Work to complete =>
Nothing but the lines from the one containing "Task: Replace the" through the last line of the data below should be returned, each copied exactly.

Information shown =>
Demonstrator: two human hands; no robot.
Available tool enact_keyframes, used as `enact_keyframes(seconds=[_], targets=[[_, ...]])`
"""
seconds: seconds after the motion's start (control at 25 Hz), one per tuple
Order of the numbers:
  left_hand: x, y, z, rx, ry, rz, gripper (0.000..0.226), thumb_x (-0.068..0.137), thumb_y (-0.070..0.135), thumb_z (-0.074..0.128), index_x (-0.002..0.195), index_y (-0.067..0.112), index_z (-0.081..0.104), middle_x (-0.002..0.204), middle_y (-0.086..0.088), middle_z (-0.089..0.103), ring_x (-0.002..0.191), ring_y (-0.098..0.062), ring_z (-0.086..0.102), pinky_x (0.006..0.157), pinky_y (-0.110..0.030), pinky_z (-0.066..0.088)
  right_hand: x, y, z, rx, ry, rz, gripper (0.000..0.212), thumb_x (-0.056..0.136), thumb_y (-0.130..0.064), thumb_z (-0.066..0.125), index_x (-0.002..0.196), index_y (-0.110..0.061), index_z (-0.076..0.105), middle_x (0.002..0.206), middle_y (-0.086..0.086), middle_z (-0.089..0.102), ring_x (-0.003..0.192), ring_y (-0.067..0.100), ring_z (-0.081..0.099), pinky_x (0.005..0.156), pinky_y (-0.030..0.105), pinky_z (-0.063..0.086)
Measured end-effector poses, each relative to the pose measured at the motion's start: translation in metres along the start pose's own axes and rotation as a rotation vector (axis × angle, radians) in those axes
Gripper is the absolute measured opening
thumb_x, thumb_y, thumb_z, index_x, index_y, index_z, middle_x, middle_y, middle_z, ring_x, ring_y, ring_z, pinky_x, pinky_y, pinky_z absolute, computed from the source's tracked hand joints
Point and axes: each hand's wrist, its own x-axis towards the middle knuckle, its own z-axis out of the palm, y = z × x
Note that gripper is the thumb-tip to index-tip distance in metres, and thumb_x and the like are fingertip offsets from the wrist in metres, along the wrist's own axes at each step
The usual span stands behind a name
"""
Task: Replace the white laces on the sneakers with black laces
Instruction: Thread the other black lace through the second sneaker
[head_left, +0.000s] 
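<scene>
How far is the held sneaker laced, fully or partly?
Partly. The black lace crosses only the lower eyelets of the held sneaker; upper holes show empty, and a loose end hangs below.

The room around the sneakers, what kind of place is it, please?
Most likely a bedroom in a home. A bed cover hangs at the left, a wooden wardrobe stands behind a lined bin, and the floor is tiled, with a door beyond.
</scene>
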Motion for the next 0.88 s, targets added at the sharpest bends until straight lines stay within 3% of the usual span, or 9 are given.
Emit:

Task output =>
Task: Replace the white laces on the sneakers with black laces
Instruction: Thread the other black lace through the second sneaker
[head_left, +0.000s] 
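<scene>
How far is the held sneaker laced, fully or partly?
Partly. The black lace crosses only the lower eyelets of the held sneaker; upper holes show empty, and a loose end hangs below.

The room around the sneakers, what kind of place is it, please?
Most likely a bedroom in a home. A bed cover hangs at the left, a wooden wardrobe stands behind a lined bin, and the floor is tiled, with a door beyond.
</scene>
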Motion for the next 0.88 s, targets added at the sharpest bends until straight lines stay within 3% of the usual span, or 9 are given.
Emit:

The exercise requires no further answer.